Since the initializing loop has dynamic bounds (cause count is dynamic), I don't think that Dartagnan is able to figure out that newtasks is really initialized (this requires far more intricate reasoning).
The alias analysis did not finish overnight for
benchmarks/folds/was.c.@xeren do you have any idea why the performance is so bad in this example?
This program seems to contain negative weight cycles. This seems to put IBPA into an endless loop. The best fix appears to be setting TOP = List.of(-1) (what it actually should be in theory). Then it takes 0.5 secs on my machine. I did not define it like that in the first place, because it lost precision in other programs, compared to the older analyses.
I did not define it like that in the first place, because it lost precision in other programs, compared to the older analyses.
Does this means that "in theory" it is not the case that the default algorithm is always better than the others?
IIRC, the old algorithms were just unsound in those cases and that is why they were "more precise".
Exactly. In terms of precision, "in theory" cannot really apply here. In practice, the fixed default is sometimes less precise.
Version 1 (FIELD_INSENSITIVE) truncates out-of-bounds addresses every time, in order to avoid looping on non-zero-weight cycles.

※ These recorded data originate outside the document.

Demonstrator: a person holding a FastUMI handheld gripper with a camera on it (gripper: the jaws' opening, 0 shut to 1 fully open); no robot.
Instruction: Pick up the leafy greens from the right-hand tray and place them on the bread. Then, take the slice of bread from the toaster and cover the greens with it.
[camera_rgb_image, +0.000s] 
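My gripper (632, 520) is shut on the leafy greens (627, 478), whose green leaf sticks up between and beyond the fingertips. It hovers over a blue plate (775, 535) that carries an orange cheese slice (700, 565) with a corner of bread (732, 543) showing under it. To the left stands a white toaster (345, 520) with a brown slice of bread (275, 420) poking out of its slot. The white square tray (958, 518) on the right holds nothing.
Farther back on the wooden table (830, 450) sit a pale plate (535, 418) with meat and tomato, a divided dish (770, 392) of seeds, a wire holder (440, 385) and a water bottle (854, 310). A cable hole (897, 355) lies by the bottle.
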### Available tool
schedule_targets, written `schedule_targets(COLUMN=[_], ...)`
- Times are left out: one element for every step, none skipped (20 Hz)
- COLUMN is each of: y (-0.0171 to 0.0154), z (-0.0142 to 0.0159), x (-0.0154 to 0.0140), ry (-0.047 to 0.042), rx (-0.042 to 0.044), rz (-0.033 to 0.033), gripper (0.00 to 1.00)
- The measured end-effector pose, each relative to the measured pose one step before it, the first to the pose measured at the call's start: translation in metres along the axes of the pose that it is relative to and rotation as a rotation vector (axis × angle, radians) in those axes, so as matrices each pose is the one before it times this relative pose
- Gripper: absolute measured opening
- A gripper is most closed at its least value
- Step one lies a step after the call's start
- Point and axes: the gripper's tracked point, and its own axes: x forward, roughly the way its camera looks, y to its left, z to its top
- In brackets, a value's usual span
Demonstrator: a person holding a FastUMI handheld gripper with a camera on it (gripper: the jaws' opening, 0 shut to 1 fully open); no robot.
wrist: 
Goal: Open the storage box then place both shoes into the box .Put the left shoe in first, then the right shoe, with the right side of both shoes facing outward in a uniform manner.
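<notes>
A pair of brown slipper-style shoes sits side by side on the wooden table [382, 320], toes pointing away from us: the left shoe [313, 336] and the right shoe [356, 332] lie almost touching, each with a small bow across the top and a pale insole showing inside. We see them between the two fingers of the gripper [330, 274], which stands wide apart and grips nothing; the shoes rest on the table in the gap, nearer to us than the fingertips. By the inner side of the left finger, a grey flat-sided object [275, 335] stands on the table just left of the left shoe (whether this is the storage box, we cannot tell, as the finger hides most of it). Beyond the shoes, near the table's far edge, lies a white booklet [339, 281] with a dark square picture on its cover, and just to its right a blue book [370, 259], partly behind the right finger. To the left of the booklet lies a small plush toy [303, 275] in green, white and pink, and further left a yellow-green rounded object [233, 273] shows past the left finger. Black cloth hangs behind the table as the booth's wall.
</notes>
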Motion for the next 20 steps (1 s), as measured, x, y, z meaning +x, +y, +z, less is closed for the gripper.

Version 2 (FIELD_SENSITIVE) basically kept this issue, but also introduced a provenance assumption. Then there was a loss in precision in some litmus tests featuring pointer sets starting with the last field of an object (e.g. &A+12+4x on a 16-bytes object A). There was only one possible location, so this generated more MUST-alias relationships. To enforce more precision everywhere, I made the assumption, that x is non-negative.
In Version 3 (FULL), I replaced the out-of-bounds filter with a different handling of positive-weight cycles. But I kept the assumption from before, which lead to this issue.